Wednesday, September 23, 2015

Parker J Palmer on Autumn

The hopeful notion that new life is hidden in dying is surely reinforced by the visual glories of autumn. What artist would paint a deathbed scene with the vibrant and vital palette nature uses? Perhaps death possesses a grace that we who fear dying, who find it ugly and even obscene, cannot see. How shall we understand nature’s testimony that dying itself — as devastating as we know it can be — contains the hope of a certain beauty?

The closest I’ve ever come to answering that question begins with these words from Thomas Merton:
“There is in all visible things... a hidden wholeness.”

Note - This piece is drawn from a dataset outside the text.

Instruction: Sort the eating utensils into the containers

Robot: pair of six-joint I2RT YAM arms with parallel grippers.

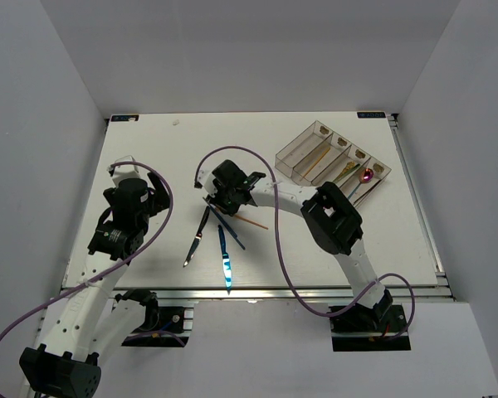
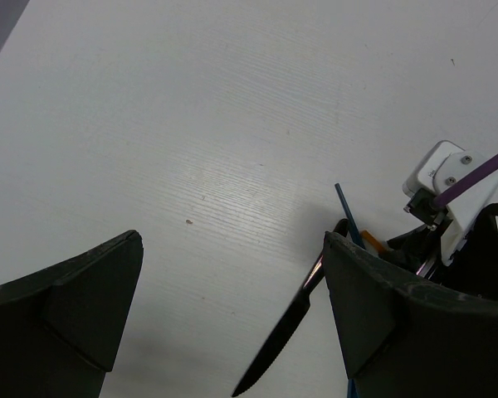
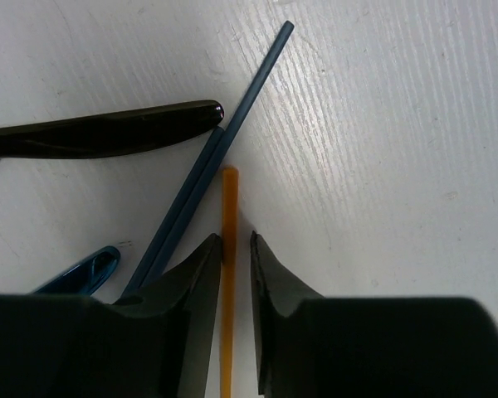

In the visible world of nature, a great truth is concealed in plain sight. Diminishment and beauty, darkness and light, death and life are not opposites: they are held together in the paradox of the “hidden wholeness.” In a paradox, opposites do not negate each; they cohabit and co-create in mysterious unity at the heart of reality. Deeper still, they need each other for health, just as our well-being depends on breathing in and breathing out.
image(Sander van der Wel / Flickr
Some rights reserved.)

Because we live in a culture that prefers the ease of either/or to the complexities of both/and, we have a hard time holding opposites together. We want light without darkness, the glories of spring and summer without the demands of autumn and winter, the pleasures of life without the pangs of death. We make Faustian bargains hoping to get what we want, but they never truly enliven us and cannot possibly sustain us in hard times.

When we so fear the dark that we demand light around the clock, there can be only one result: artificial light that is glaring and graceless and, beyond its borders, a darkness that grows ever more terrifying as we try to hold it off. Split off from each other, neither darkness nor light is fit for human habitation. The moment we say “yes” to both of them and join their paradoxical dance, the two conspire to make us healthy and whole.

When I try to fabricate a life that defies autumn’s diminishments, I end up in a state that’s less than human. When I give myself over to organic reality — to the endless interplay of darkness and light, falling and rising — the life I am given is as real and colorful, fruitful and whole as this graced and graceful world and the seasonal cycles that make it so.

Though I still grieve as beauty goes to ground, autumn reminds me to celebrate the primal power that is forever making all things new in me, in us, and in the natural world.